If they did, they did it without her and instead of fun and dope and far out, she breathed life into an incestuous living in a lost world of dinosaurs and glowing mushrooms that didn’t get you high.
“Stay low,” she whispered to Shroomshine.
Shroomshine was naked like her mother, but coated in filth in case she had to avoid dino-detection. This was a perfect time to hide, but her grandmother was sneaking out.
Jane stayed lowed and broke for a target only thirty or forty feet from the screaming woman and the busy man. She dropped in behind debris and popped out when she felt it safe; did this sixteen times on her way to the chocolate bars she’d seen not so far from the cans of beer. Many of the cans had broken, some had
pinhole leaks, shooting tiny fountains into the air.
Once she had her arms full, she forewent ducking and hiding, went straight to the slim cave mouth where she’d left the girl.
Winded, she peeled back the purple foil on a jumbo Cadbury bar. “Take a bite.”
Shroomshine took a grand mouthful and her eyes bugged.
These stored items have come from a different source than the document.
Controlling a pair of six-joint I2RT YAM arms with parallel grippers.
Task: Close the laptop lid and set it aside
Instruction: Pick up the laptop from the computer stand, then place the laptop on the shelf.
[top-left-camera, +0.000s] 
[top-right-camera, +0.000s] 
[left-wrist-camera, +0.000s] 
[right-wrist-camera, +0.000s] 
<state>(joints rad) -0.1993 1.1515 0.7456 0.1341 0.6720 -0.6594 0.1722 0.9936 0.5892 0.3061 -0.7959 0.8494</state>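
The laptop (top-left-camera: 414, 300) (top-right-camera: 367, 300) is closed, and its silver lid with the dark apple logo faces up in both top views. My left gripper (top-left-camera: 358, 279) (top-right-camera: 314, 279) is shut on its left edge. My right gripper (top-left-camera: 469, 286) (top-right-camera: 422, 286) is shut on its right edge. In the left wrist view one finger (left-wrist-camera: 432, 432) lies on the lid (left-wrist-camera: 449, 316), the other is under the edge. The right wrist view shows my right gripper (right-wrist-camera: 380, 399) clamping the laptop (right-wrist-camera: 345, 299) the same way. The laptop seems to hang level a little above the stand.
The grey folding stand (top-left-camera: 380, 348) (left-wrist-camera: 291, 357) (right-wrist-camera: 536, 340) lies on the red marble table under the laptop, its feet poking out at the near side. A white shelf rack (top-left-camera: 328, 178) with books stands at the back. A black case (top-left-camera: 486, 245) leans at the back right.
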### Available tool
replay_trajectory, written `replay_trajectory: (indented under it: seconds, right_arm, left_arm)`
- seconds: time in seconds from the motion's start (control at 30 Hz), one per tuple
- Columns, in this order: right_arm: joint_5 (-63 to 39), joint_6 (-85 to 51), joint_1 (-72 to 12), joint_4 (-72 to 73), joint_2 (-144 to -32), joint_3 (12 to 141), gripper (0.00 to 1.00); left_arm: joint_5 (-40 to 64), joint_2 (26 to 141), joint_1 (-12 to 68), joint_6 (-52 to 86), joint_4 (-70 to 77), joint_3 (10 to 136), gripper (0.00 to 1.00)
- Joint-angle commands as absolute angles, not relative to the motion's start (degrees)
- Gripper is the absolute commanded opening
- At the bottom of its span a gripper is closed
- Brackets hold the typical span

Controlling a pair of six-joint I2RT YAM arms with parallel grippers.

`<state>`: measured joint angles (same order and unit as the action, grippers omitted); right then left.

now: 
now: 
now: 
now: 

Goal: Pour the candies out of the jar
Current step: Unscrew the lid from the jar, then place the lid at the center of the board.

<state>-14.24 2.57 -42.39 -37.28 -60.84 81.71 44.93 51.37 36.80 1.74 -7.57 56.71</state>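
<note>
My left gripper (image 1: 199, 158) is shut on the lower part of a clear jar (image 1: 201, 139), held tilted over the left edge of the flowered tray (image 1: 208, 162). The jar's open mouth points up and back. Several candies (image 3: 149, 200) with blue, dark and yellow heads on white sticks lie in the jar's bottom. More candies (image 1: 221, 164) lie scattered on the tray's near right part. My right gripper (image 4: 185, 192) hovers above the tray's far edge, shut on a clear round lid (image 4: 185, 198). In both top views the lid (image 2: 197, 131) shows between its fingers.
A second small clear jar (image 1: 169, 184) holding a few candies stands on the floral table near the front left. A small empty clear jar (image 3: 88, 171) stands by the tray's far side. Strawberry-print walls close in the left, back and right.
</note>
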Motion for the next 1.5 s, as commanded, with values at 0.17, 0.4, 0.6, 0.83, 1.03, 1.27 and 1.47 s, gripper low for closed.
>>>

She swished the chocolate around her mouth enough that runoff painted her lips brown. Jane grinned and picked up a can of Molson Golden, figured out the pop tab—oh things had changed—and gulped the can down where she sat in the dimness of the squat cave. The beer was miraculous.
She snatched the bar from Shroomshine and took a bite. It was too sweet, but it had to be that sweet to wash away the waste of her life and remind her of the real world.
Shroomshine had picked up the emptied beer can and sucked back the dregs, made a face. “Here.” Jane cracked two cans and they both drank. The younger wasn’t so impressed right away, but felt it soon after.
Ah, to be young again, catching a first buzz.
Jane finished her second can and took another bite from the bar. Shroomshine broke a quarter of the big bar off into her mouth and began making mush. She swallowed and laughed.
“Shh,” Jane said and looked back out the cave to the people helping the woman give birth. These people would look for a way out, and since the ceiling of her world was all new, maybe they’d find one, or maybe they’d know where to look. Maybe she’d be free and maybe… But what would people say about the children? “We can’t let them see us. Know what, you gotta run quick-fast and tell the others to see but don’t be seen by the new people, got it?”
Shroomshine swayed as she got to her knees. She then vomited twice and whined.